Storia e finale col botto?
Sono passati quasi vent'anni dall'uscita di Metroid Fusion, il capitolo della serie ambientato cronologicamente prima di Metroid Dread. Per molti, Dread sarà addirittura il primo Metroid a cui avranno mai giocato, ed è quindi prevedibile che Nintendo e MercurySteam vogliano essere sicuri che la storia sia accessibile e coinvolgente tanto per i veterani della serie quanto per i neofiti.

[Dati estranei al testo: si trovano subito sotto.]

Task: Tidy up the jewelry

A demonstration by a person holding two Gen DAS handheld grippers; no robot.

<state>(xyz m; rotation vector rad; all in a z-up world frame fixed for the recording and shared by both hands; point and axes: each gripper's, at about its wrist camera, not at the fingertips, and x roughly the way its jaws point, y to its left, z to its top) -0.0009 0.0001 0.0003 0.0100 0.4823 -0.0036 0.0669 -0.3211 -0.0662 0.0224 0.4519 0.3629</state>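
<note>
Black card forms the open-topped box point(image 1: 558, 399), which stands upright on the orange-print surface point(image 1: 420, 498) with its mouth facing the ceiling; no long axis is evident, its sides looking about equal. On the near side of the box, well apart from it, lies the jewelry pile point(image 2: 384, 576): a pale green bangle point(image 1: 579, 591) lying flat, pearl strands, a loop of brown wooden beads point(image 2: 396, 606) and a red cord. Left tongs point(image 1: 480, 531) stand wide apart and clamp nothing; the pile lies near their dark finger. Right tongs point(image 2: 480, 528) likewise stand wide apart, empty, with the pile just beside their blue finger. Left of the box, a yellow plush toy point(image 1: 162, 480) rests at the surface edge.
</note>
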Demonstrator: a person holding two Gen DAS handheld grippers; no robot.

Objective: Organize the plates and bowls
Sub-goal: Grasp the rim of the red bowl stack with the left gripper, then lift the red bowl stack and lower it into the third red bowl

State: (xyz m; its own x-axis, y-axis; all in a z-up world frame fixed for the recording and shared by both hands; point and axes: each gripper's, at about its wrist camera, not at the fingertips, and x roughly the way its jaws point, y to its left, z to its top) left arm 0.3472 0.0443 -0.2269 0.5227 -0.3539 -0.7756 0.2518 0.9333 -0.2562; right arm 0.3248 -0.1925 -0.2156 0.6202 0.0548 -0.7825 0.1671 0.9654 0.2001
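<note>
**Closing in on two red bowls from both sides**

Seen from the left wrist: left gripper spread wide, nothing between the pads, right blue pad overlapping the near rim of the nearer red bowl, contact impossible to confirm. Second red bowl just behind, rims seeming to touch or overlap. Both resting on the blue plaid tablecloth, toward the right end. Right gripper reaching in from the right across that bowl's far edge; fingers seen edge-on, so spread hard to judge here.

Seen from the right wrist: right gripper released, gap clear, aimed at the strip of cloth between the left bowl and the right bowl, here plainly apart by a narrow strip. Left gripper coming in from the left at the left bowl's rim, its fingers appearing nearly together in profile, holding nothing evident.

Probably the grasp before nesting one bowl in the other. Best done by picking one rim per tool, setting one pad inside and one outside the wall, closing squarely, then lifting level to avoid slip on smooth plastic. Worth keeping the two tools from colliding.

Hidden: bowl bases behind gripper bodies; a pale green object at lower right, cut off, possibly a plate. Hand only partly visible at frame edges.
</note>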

Per fortuna, sebbene ricco di sfumature e approfondimenti, l'arco narrativo dei Metroid 2D è composto da pochi eventi davvero importanti, che Dread riesce perfettamente a sintetizzare con un breve riassunto seguito da un filmato d'introduzione completamente doppiato in italiano (ma se volete arrivare pronti, online trovate anche il nostro riassunto della storia di Metroid). In pochi secondi il gioco introduce Samus, il suo incontro coi Metroid e soprattutto quello con il parassita X, sintetizzando le vicende di Fusion e presentando l'incipit che l'ha portata sul pianeta ZDR.
La trama non è certo il motivo principale per cui i fan di Metroid continuano ad adorare la serie, e fin dalle prime battute non mancano alcuni cliché che ormai si finiscono per accettare e basta: è il caso dell'amnesia tecnologica che, per l'ennesima volta, porta Samus a cominciare l'avventura senza le abilità che ha ottenuto nelle missioni precedenti. Ancora una volta si torna a vestire la tuta di una Samus silenziosa, e l'unica voce amica è quella di Adam, l'intelligenza artificiale della sua sua nave che, come in Fusion, darà informazioni sulla base e sui pericoli del pianeta ZDR all'interno di specifiche stanze sparse per la mappa.
L'introduzione di Metroid Dread pianta i semi per una storia misteriosa e un nemico ancora più temibile degli E.M.M.I., promettendo di scavare ancora di più nei segreti e nella mitologia dei Chozo. Basterebbe questo, non fosse che Dread rappresenta la conclusione di un arco narrativo iniziato trentacinque anni fa e lasciato incompleto per buona parte di questo tempo: l'ultima grande avventura 2D di Samus merita un finale coi fuochi d'artificio, e non vediamo l'ora di scoprire se MercurySteam è riuscita nell'impresa.
Nel primo paio d'ore assieme a Metroid Dread abbiamo fronteggiato enormi creature aliene, sfuggito a E.M.M.I. ed esplorato due diverse aree del pianeta. Eppure si tratta solo di una piccola porzione. Non sappiamo cosa ci aspetta più avanti, quanto soddisfacenti saranno le battaglie coi boss, quanto interessanti e varie si riveleranno le zone della mappa, quanto intricato il design delle stanze e degli occasionali enigmi ambientali. Soprattutto, quanto a lungo il gioco riuscirà a mantenere quell'equilibrio perfetto nell'alternare tensione e senso di potenza che abbiamo visto in queste prime battute.
CERTEZZE
- La tensione nelle zone E.M.M.I. è alta ma mai spossante
- L'azione scorre in maniera più fluida, energica, e il gioco non ti tiene per mano
- (Per ora) ottimo ritmo ed equilibrio tra esplorazione e momenti di fuga
DUBBI
- La qualità dei boss e delle aree più avanzate sarà cruciale
- Il finale sarà in grado di ripagare un'attesa lunga vent'anni?